A interpretação consequencialista foi rejeitada no começo do voto divergente do ministro Raul Araújo. Ele disse que ela convida a acolher o pedido da homologação para evitar situações que seriam mal compreendidas por terceiros.

Subprocurador da Hindemburgo Chateaubriand leu trechos da interceptação telefônica usada para condenar Robinho na Itália

“A mim parece que essas interpretações não podem se dar nesse campo do Direito Penal, sobretudo”, disse. O voto rejeitou a homologação da sentença por ausência de previsão legal e porque a Lei de Migração, posterior aos fatos, não poderia retroagir para prejudicar o réu.

O ministro Raul apontou que a interpretação consequencialista, embora legitimada pelos artigos 20 e 21 da Lei de Introdução às Normas do Direito Brasileiro (Lindb), deve encontrar limites quando servir para reduzir a aplicação de uma garantia constitucional.

No caso, a garantia é a da não extradição do brasileiro nato, motivo pelo qual, na análise do ministro Raul Araújo, seria também impossível transferir a execução da pena.

“Quando a discussão cria uma situação capaz de preterir a incidência de uma garantia constitucional, não é dado ao julgador interpretar as normas à luz de determinado desfecho identificado como ideal”, defendeu.

Para ele, não cabe apontar que a não homologação geraria crise diplomática entre Brasil e Itália, já que a participação do Judiciário nos procedimentos de cooperação internacional tem por finalidade justamente garantir que ocorram dentro dos limites da legalidade.

“Senão, bastaria que o Executivo, ao receber pedido italiano, determinasse a adoção das medidas cabíveis.

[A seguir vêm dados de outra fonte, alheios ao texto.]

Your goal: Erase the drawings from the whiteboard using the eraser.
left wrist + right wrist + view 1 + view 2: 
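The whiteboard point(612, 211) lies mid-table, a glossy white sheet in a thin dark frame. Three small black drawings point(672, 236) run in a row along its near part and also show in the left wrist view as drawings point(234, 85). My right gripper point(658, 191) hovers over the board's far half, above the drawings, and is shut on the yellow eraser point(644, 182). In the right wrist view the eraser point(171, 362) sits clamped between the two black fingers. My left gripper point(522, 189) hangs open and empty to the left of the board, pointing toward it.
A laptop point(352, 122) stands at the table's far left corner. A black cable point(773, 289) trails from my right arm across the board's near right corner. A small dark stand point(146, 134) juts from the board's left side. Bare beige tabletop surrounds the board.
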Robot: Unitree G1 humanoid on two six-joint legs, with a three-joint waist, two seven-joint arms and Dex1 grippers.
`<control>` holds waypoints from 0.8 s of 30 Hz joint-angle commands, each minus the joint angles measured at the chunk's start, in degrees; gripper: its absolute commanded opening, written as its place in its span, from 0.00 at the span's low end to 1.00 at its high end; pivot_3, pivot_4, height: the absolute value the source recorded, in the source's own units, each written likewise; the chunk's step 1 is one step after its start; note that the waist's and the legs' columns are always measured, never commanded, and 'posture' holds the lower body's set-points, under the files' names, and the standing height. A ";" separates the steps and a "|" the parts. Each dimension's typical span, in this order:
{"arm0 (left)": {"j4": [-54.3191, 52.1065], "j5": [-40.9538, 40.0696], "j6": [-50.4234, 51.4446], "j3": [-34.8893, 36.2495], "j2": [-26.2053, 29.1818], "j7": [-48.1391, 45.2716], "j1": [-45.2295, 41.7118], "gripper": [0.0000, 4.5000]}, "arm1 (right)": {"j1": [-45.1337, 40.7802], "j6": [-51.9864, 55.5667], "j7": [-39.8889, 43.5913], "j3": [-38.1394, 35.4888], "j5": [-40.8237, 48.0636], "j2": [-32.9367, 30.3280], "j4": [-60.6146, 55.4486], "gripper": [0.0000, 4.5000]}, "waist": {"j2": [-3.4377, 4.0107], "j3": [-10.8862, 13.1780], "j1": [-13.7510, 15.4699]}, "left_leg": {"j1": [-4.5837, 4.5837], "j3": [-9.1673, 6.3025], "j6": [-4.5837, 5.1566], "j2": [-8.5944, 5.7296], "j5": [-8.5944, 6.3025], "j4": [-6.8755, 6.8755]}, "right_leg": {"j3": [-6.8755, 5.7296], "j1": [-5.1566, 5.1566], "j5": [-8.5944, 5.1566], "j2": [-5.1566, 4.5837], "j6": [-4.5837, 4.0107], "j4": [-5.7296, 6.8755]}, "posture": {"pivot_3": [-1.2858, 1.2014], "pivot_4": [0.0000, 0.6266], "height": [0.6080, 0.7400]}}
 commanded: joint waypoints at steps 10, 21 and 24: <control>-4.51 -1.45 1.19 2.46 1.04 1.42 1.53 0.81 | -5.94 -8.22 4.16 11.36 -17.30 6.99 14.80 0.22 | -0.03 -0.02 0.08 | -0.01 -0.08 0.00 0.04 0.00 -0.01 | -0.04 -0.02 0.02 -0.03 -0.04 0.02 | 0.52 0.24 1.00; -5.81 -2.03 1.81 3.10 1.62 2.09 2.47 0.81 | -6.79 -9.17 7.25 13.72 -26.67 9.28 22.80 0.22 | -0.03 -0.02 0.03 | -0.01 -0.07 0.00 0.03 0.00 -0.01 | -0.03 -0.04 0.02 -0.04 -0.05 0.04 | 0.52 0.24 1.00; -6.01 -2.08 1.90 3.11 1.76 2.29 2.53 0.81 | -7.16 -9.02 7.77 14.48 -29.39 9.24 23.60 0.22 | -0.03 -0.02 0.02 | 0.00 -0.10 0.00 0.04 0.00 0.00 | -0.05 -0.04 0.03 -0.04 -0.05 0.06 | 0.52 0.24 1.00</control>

Não é isso que prevê a lei. Ela estabelece que pedido passe pela homologação do Judiciário justamente para que tenha um crivo técnico e legal”, disse.

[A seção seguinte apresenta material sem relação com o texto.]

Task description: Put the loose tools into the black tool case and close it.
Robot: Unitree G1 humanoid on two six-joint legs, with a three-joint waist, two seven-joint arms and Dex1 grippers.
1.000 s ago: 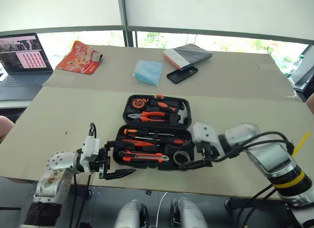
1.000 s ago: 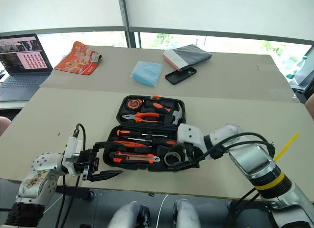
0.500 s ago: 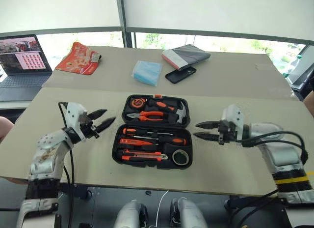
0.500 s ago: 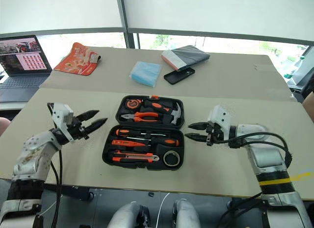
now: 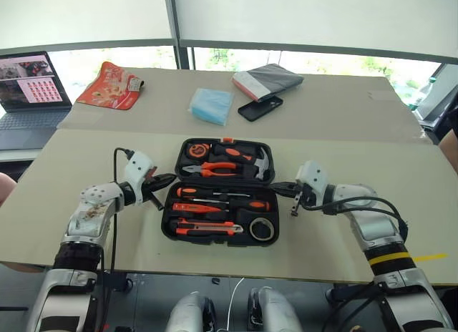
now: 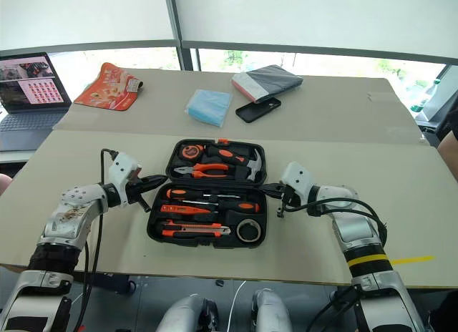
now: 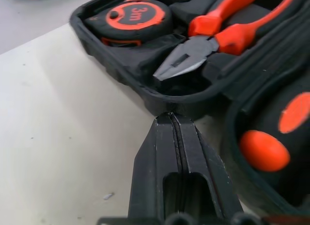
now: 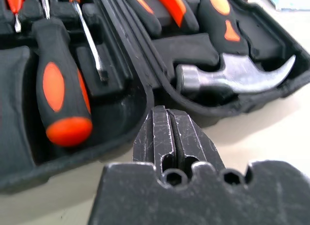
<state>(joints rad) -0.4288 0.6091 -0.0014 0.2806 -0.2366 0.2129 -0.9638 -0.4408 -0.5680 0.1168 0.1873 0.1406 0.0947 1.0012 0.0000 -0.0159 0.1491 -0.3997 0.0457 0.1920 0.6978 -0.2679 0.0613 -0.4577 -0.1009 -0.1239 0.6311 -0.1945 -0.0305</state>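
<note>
The black tool case [image 5: 215,241] lies open in the middle of the table. Its near half holds the screwdrivers [image 5: 215,193], the utility knife [image 5: 207,229] and the dark tape roll [image 5: 262,230]. Pliers [image 5: 215,169], a hammer [image 5: 263,162] and a tape measure [image 7: 135,14] sit in the far half. My left gripper [image 5: 168,179] is shut and empty, its tip at the case's left side by the hinge line. My right gripper [image 5: 275,188] is shut and empty too, with its tip at the right side of the case by the hinge [image 8: 164,111].
At the back of the table lie a red pouch [image 5: 111,83], a blue pack [image 5: 212,105], a black phone [image 5: 260,108] and a grey pouch [image 5: 268,80]. A laptop [image 5: 28,78] stands at the far left. The table's front edge runs just below the case.
Both grippers left the near corners of the case, swung out wide, then came in to the case's sides at the hinge line. Both went from open to shut.
</note>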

Carlos Nicodemus citou dados sobre estupro no Brasil ao sustentar oralmente em nome da União Brasileira de Mulheres

Voto técnico

Para criminalista Adib Abdouni, o voto do relator não apresenta contornos consequencialistas para além da mera argumentação, a fim de convencer os demais pares acerca dos efeitos paralelos da decisão.

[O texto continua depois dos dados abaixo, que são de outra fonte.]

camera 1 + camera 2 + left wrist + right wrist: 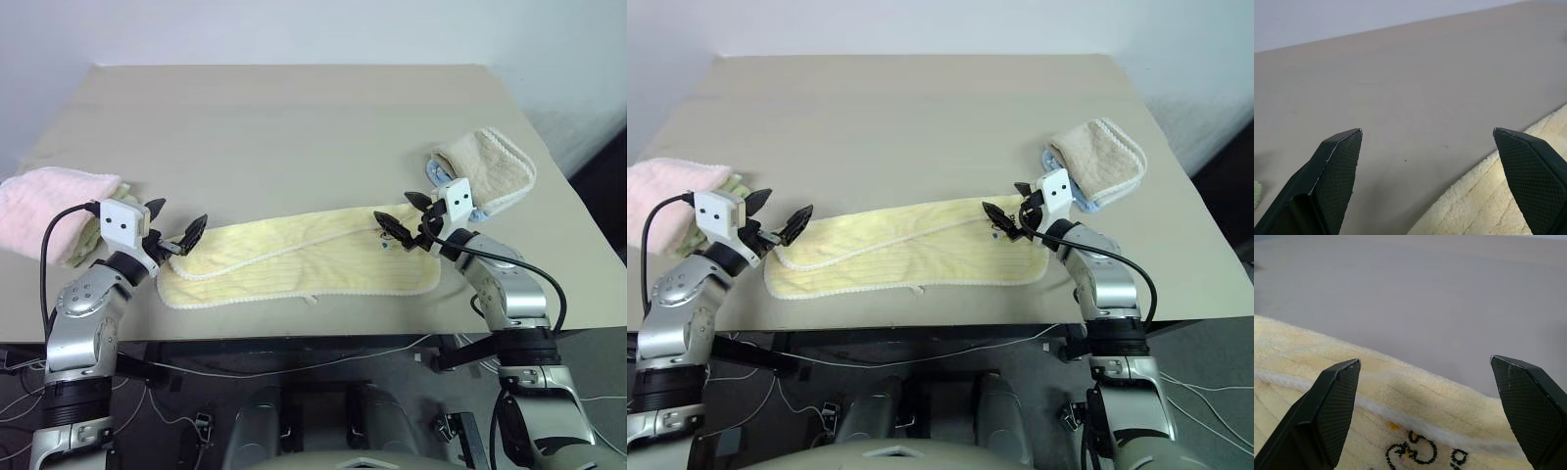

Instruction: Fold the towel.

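Observation:
The pale yellow towel (294, 259) lies flat along the table's near edge, folded once lengthwise, with a small dark printed mark near its right end (1418, 453). My left gripper (174, 227) hovers open over the towel's left end, nothing between its fingers (1337, 166). Over the right end my right gripper (404, 213) is open too, its fingers (1332, 406) spread above the stitched edge and the printed mark. Neither gripper holds the cloth.
A pink folded towel (49, 206) sits at the table's left edge, with a greenish cloth under it. A beige folded towel (490, 166) lies at the right, beside my right wrist. The tan table (294, 127) stretches away behind the towel; its front edge runs just below it.

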`<state>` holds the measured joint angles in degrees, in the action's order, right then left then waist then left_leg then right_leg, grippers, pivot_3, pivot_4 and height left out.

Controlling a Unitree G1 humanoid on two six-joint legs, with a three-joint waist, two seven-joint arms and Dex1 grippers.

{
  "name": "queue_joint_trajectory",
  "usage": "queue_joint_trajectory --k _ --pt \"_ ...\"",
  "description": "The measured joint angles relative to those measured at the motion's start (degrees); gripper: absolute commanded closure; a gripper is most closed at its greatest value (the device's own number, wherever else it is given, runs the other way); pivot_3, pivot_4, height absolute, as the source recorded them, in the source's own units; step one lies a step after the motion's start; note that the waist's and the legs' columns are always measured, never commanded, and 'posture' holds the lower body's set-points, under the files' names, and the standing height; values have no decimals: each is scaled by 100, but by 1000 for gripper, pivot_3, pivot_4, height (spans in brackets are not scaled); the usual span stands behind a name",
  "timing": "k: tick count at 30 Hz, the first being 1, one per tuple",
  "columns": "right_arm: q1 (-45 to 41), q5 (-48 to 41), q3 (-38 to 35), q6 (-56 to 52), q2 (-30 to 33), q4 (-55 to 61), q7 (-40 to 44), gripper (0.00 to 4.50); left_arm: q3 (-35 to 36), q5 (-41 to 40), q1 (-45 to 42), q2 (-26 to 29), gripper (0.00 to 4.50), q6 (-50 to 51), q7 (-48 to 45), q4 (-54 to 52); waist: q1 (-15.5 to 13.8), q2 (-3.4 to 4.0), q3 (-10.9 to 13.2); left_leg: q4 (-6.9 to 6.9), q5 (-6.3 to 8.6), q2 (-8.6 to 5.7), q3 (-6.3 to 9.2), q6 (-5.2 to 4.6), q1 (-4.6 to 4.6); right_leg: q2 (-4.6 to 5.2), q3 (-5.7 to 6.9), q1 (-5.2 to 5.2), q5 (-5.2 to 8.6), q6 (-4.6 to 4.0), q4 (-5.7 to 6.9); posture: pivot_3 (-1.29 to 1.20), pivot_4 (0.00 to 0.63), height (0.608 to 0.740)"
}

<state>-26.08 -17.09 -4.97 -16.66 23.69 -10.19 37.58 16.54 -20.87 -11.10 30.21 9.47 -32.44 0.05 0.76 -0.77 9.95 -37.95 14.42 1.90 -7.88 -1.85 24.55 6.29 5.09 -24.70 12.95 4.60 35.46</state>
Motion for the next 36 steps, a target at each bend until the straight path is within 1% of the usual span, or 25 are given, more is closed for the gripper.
queue_joint_trajectory --k 4,8,15,17,23,27,32,36 --pt "0 3 -3 8 14 -1 -3 37 -36 -86 -70 -96 0 -14 -133 -2 7 0 0 0 0 0 -1 0 0 -1 0 0 0 0 0 0 150 740" --pt "-2 11 -5 37 16 -4 -46 37 -127 -89 -70 -78 0 -26 -360 47 5 0 0 0 0 0 -1 0 0 -1 0 0 0 0 0 0 150 740" --pt "0 16 -2 85 -9 -25 -82 37 -170 -87 -69 274 0 -38 -801 154 8 0 0 0 0 0 -1 0 0 -1 0 0 0 0 0 0 150 740" --pt "23 15 -3 84 -14 -4 -123 37 -198 2 -61 418 0 -154 -948 262 5 0 0 0 0 0 0 0 0 -1 0 0 0 0 0 0 150 740" --pt "303 14 -3 83 -35 106 -240 37 -246 546 -59 1371 0 -951 -1592 888 13 2 1 2 1 1 -2 2 1 1 -1 -7 1 -2 0 0 150 740" --pt "326 13 -2 87 -119 118 -325 37 -217 448 -34 1968 0 -1485 -2605 1238 24 4 2 5 2 1 -3 4 3 6 -1 -14 2 -3 1 0 150 740" --pt "380 18 33 128 -277 118 -373 37 -264 295 -42 2369 0 -1906 -3695 1460 23 6 3 7 4 0 -4 6 5 11 -2 -18 2 -4 1 0 150 740" --pt "404 20 32 204 -371 118 -434 37 -540 544 -143 2581 0 -2529 -4202 1817 23 6 4 8 3 -1 -5 4 6 10 -1 -18 2 -4 1 0 150 740"
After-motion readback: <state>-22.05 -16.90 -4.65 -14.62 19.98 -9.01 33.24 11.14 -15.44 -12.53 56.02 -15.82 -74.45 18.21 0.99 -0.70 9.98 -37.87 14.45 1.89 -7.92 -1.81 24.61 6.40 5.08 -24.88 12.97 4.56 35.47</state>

“No fundo, o voto-condutor centrou-se em aspectos técnicos, de sorte que, ainda que tenha constado da capa dos autos o nome de um cidadão brasileiro com fama internacional, não se verificou na interpretação das normas aplicáveis ao pedido de homologação de sentença estrangeira contornos de diferenciação”, disse.

Para ele, o STJ focou nos aspectos formais necessários para a homologação da sentença estrangeira, incluída aí a interpretação da Lei de Migração e do alcance dos tratados internacionais dos quais o país é signatário.

Daniel Bialski, mestre em Direito Processual Penal e sócio do Bialski Advogados Associados, concordou ao destacar que o fato de ser pessoa conhecida, a gravidade do crime ou a repercussão do caso não teriam efeito nenhum.

“Eles interpretam a lei e dentro dela entenderam, dentro do principio da legalidade, que a requisição do governo italiano é absolutamente legal, legitima e por isso determinaram, no meu ver de forma correta, que ele cumprisse a pena no brasil”, disse.

Sergio Bessa, advogado da área penal do Peixoto& Cury Advogados, também não divergiu, ao explicar que a argumentação consequencialista, prevista pela Lindb em hipóteses bem delineadas, não deve servir para fundamentar homologação de sentença estrangeira.

Em sua opinião, todo e qualquer processo ou procedimento criminal, inclusive quando decorrente de homologação de sentença, deve ser analisado a partir dos direitos e garantias fundamentais do acusado.

“Num mundo ideal, circunstâncias estranhas ao processo, como clamor social ou pressão midiática, não deveriam influenciar em seu julgamento. Mas não se pode negar que qualquer magistrado, tal como todo ser humano, tem vieses e não está alheio aquilo que lhe rodeia, o que, por outro lado, não o impede de, mesmo se suscetível à influência de fatores externos aos autos, julgar com base nas provas legalmente produzidas e naquilo que a legislação prescreve.”